*What to work on*
Pick out all lines of the entries that include the word "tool" and copy them.

*Raw data*
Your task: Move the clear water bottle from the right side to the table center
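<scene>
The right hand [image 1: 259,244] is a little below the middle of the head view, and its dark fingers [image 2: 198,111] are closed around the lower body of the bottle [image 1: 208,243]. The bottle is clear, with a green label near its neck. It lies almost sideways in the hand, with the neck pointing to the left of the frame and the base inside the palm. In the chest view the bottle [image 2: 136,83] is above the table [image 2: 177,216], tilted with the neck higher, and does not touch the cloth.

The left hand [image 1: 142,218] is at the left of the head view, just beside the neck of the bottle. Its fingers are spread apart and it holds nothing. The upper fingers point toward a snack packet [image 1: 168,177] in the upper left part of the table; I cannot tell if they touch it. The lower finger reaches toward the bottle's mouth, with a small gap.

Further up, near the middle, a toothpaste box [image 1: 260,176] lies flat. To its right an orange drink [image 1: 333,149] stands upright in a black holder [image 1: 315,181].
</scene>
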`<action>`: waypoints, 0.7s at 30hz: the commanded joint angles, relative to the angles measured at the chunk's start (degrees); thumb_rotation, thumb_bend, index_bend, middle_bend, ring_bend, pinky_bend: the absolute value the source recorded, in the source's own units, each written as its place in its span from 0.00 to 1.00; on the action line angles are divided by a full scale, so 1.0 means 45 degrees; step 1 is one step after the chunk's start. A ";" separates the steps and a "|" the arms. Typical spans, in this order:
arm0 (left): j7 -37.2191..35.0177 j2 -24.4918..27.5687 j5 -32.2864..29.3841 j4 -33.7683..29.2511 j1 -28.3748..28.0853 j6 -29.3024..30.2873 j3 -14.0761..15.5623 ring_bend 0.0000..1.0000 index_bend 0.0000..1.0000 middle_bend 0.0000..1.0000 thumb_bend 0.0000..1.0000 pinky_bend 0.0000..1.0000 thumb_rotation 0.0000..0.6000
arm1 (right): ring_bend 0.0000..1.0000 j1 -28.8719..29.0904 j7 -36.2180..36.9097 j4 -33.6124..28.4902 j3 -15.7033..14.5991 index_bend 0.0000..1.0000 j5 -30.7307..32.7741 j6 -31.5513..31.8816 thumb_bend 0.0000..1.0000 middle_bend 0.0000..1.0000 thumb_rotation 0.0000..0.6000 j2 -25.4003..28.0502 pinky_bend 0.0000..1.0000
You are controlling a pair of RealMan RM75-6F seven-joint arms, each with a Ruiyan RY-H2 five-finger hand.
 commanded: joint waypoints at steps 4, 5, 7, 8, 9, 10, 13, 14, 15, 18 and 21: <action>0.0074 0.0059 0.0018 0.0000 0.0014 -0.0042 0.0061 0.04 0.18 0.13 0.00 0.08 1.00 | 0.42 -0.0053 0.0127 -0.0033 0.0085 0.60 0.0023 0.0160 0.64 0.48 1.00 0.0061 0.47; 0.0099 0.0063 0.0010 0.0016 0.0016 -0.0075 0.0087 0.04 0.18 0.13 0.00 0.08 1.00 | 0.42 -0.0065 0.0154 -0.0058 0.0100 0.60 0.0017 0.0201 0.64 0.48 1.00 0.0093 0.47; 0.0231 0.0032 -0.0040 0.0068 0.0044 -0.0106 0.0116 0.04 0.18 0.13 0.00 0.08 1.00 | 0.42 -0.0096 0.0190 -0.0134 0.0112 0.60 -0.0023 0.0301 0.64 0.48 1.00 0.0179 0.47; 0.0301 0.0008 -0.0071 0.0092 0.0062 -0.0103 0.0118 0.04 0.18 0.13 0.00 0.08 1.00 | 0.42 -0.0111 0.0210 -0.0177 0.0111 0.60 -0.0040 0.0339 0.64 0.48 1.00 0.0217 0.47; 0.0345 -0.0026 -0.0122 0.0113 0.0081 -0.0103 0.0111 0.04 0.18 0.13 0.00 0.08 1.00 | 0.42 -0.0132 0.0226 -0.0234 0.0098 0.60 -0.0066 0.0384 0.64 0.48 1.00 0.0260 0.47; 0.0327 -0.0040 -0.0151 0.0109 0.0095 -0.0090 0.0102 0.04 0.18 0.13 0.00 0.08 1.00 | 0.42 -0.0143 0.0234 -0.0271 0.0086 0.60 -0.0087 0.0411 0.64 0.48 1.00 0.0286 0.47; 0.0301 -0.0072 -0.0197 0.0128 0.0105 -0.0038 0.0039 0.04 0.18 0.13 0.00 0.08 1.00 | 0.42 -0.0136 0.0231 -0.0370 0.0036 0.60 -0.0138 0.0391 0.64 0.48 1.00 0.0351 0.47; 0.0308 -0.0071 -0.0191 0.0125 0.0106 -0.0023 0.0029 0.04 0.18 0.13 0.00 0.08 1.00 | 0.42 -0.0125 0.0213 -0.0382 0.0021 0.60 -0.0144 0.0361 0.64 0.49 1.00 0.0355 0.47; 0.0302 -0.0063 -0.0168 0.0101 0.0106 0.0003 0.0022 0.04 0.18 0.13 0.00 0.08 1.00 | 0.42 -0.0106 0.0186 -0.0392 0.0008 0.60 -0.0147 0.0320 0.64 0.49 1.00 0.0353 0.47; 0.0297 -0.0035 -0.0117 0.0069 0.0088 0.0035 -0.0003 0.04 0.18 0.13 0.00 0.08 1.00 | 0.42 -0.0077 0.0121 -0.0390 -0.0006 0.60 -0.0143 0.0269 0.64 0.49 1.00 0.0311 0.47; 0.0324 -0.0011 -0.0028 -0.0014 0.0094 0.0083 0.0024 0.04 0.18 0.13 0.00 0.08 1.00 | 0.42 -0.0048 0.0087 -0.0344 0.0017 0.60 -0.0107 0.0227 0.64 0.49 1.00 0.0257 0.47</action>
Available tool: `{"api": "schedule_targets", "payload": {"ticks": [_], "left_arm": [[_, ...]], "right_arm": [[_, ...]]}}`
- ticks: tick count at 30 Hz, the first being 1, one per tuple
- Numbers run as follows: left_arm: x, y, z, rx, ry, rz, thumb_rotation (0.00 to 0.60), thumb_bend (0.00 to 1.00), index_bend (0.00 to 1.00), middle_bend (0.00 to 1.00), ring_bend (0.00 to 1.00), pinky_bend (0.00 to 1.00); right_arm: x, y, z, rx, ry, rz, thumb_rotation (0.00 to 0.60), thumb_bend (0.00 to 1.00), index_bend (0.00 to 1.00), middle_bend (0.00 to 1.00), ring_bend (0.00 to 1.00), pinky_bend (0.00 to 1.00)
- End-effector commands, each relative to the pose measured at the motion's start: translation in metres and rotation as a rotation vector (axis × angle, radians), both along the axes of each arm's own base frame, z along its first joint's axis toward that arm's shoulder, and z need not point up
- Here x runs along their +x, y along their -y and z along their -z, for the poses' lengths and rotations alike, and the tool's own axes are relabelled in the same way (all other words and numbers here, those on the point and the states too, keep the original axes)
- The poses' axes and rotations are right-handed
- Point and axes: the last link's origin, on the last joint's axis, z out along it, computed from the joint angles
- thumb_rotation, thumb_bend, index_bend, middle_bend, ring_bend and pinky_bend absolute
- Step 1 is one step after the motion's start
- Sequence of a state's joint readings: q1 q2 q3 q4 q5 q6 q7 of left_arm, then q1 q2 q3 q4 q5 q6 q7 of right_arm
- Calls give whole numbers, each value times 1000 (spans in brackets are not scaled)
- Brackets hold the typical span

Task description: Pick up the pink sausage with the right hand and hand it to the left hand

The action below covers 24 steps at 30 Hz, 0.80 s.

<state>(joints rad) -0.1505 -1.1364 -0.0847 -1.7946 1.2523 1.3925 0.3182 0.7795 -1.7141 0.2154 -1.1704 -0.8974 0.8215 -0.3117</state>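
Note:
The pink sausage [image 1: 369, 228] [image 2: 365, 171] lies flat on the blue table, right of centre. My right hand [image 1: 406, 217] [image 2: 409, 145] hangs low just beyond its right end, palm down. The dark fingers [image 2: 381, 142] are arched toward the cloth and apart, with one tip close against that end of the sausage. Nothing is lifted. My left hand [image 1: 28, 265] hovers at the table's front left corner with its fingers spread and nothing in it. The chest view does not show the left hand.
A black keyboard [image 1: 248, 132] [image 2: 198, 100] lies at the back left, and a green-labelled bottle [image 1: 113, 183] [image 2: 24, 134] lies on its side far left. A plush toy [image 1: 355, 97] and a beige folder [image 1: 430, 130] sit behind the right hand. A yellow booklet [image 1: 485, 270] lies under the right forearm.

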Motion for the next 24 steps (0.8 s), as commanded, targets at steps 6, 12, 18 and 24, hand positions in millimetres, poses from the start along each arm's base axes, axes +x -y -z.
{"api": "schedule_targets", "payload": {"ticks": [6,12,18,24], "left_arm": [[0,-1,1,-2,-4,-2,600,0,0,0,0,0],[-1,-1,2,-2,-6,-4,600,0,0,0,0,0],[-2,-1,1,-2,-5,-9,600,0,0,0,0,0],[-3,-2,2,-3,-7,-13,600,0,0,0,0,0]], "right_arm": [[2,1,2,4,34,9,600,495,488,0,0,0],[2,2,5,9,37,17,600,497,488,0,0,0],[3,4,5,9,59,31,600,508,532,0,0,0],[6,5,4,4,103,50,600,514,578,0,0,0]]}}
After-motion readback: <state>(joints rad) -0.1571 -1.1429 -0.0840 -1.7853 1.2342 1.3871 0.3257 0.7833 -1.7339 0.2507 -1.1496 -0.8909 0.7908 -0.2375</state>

*Reply*
Available tool: `{"api": "schedule_targets", "payload": {"ticks": [_], "left_arm": [[_, ...]], "right_arm": [[_, ...]]}}`
- Here x runs along their +x, y along their -y and z along their -z, for the poses' lengths and rotations alike, and the tool's own axes are relabelled in the same way (all other words and numbers here, those on the point and the states too, keep the original axes)

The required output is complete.